• [TASK INSTRUCTIONS] In the listing below, the lines from the first through the one with "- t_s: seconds" are to be copied word for word.

• [RECORDED DATA]
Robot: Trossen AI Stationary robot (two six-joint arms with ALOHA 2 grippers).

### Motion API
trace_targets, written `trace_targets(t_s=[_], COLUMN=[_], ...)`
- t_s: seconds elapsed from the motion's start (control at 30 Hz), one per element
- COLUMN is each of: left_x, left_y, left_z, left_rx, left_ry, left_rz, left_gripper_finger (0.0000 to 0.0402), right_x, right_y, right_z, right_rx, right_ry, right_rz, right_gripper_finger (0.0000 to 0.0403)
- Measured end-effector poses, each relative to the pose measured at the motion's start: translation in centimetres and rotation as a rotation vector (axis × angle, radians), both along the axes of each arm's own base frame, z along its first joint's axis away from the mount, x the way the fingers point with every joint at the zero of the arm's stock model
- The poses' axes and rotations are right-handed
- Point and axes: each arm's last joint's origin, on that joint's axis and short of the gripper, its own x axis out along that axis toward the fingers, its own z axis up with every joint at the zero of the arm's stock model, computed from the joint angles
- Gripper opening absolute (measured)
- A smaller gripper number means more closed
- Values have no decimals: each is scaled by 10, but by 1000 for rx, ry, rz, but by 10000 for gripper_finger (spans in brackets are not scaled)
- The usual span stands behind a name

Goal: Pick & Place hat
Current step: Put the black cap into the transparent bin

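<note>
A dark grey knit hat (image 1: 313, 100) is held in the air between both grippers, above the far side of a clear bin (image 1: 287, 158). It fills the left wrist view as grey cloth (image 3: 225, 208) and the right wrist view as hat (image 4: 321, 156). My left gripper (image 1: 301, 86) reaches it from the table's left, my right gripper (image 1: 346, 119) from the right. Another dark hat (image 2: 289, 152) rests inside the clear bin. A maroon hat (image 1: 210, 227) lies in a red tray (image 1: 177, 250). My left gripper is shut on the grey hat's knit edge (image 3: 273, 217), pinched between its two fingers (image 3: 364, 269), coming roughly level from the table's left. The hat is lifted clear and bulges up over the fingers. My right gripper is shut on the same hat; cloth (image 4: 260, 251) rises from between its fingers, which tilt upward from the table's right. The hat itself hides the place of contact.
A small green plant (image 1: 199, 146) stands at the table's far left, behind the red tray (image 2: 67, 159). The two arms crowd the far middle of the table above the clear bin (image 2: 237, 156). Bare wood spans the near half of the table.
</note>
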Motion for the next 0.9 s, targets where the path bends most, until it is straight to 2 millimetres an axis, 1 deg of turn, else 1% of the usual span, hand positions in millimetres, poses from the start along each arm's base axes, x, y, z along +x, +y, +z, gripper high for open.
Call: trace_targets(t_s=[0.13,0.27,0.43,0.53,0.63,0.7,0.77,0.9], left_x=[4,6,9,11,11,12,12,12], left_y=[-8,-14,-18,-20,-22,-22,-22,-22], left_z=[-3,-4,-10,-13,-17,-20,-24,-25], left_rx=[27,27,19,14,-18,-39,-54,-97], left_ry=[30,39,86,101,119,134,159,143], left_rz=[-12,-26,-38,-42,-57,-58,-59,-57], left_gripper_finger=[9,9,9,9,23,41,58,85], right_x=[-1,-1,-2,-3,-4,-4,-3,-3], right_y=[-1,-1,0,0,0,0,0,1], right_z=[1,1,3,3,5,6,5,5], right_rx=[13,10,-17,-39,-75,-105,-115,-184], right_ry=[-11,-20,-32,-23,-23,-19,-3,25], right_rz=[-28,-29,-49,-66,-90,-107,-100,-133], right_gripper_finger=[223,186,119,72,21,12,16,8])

• [COMPLETED EXERCISE]
Robot: Trossen AI Stationary robot (two six-joint arms with ALOHA 2 grippers).

### Motion API
trace_targets, written `trace_targets(t_s=[_], COLUMN=[_], ...)`
- t_s: seconds elapsed from the motion's start (control at 30 Hz), one per element

The answer has been fully written out.